Be a poseur. Google translate exists, use it. It’s better to cheat and use google translate than to never interact with people on twitter. When you interact with people, your brain takes communication seriously. This is powerful stuff. If Google translate gets you to read and interact more, go for it. Your reading skills will improve. Your motivation will improve. Don’t hold an aesthetic disapproval of google translate hold you back.
Use google translate effectively. Fix all the errors you can find in the google translate before you post it. If you don’t get “this feels right,” then try different English until it looks right. Simplify. If you know zero of your target language, this might not work– I haven’t tried it. It works best if you know just enough of the language to have a feel for what looks right.
Follow a lot of people. Follow 500 to 1000 accounts. Turn off the retweets or a stream that large is unmanageable. Anyone tweeting 50,000 tweets over a small number of years needs to be followed & muted. They are good for interaction but will flood your feed.

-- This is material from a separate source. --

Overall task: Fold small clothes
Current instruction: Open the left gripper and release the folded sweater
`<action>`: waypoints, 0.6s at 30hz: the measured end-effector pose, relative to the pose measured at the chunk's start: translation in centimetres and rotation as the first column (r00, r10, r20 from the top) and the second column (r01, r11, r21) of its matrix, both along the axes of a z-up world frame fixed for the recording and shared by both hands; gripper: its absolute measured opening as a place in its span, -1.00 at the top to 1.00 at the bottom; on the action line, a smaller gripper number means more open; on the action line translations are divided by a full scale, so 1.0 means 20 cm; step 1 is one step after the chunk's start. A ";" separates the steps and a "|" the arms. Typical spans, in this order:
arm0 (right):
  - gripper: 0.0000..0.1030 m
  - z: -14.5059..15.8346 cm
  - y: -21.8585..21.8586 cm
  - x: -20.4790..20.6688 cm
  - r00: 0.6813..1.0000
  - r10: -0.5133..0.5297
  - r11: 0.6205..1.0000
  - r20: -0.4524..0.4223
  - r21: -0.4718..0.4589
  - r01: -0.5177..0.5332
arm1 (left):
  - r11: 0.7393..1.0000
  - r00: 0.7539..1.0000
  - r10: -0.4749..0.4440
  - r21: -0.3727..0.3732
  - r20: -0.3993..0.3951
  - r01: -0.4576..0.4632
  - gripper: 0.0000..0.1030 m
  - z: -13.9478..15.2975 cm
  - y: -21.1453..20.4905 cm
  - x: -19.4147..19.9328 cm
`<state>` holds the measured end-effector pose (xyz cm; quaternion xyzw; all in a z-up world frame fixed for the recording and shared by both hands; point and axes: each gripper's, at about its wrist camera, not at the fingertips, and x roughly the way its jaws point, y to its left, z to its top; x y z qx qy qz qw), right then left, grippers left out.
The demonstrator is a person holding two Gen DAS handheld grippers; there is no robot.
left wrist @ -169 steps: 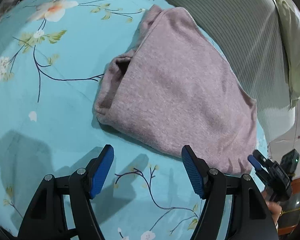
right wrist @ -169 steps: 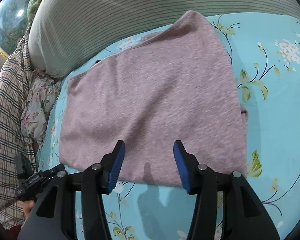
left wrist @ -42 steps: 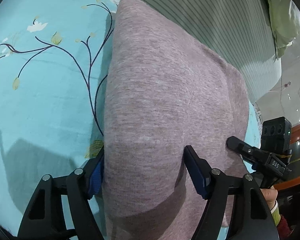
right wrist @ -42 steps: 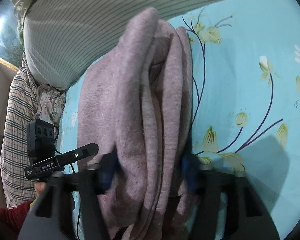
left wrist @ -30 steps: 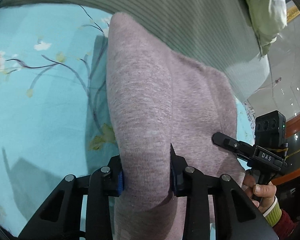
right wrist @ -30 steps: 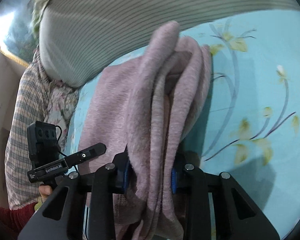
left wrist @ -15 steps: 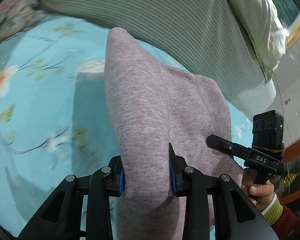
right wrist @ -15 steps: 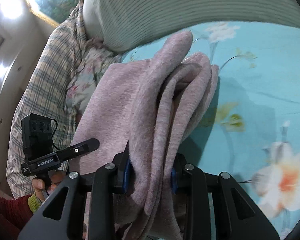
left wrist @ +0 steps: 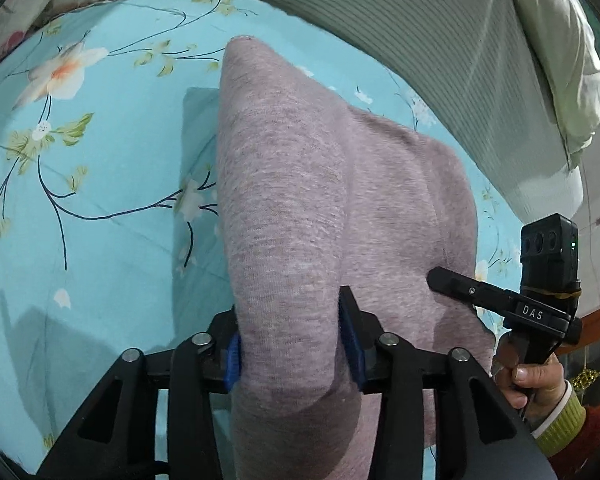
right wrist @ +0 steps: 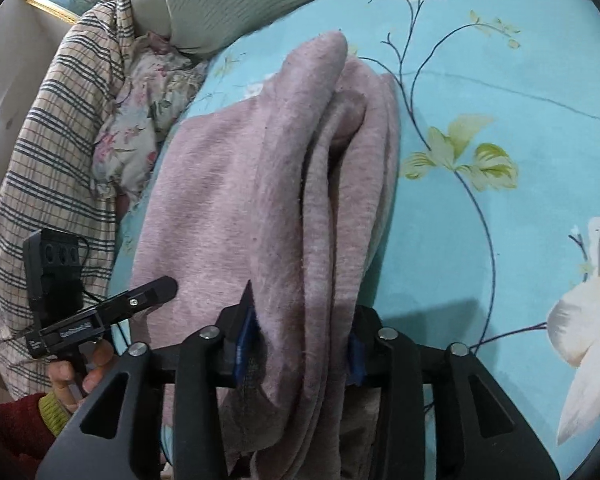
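The mauve garment [left wrist: 300,208] runs lengthwise away from both claws toward the far striped pillow [left wrist: 440,40], its far end draped on the floral bed sheet [left wrist: 100,160]. The left claw [left wrist: 290,344] is clamped nearly closed on one near corner. The right claw [right wrist: 300,344] pinches the bunched layers of the other, neither nearer.
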<state>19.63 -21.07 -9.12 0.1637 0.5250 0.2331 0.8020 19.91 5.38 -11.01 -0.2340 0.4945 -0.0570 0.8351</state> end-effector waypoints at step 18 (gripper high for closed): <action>0.02 0.35 0.04 0.07 0.986 -0.097 0.988 0.136 -0.103 0.111 | 0.997 0.995 -0.016 0.070 0.094 0.010 -0.01 0.27 0.05 -0.17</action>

Mute! Mute! Mute! If they tweet-flood: mute ‘em. If they tweet in 5 languages, mute ‘em. If they know language X (which you care about), but only tweet in Y, mute ‘em. They won’t know they have been muted, but will still be able to interact with you should they ever follow you. Think about it, the Esperantist that tweets only (or 98%) in Chinese: they want to be muted, don’t consider it rude. If you don’t want to be muted, see principle #1, one language per account.
Schedule conversation starters. Don’t schedule low quality content like proverbs, inspirational quotes and other crap. Instead tweet questions, jokes and so on. When I tweet on my professional account, there are lots of organic reasons that I want to write something. For language this or that, unless I’m traveling, I got nothing driving my chatter, so I need something else to keep things moving forward.
Don’t cross post from facebook. Invariably this leads to the content getting cut in half or worse, it’s a bare link, the lowest quality tweet possible.
Hold back on the meta. It is tedious to listen to people talk about how well they speak language X, or how many they know, or so on. Do talk about linguistic musings, funny observations, etc. Don’t tweet too much about twitter.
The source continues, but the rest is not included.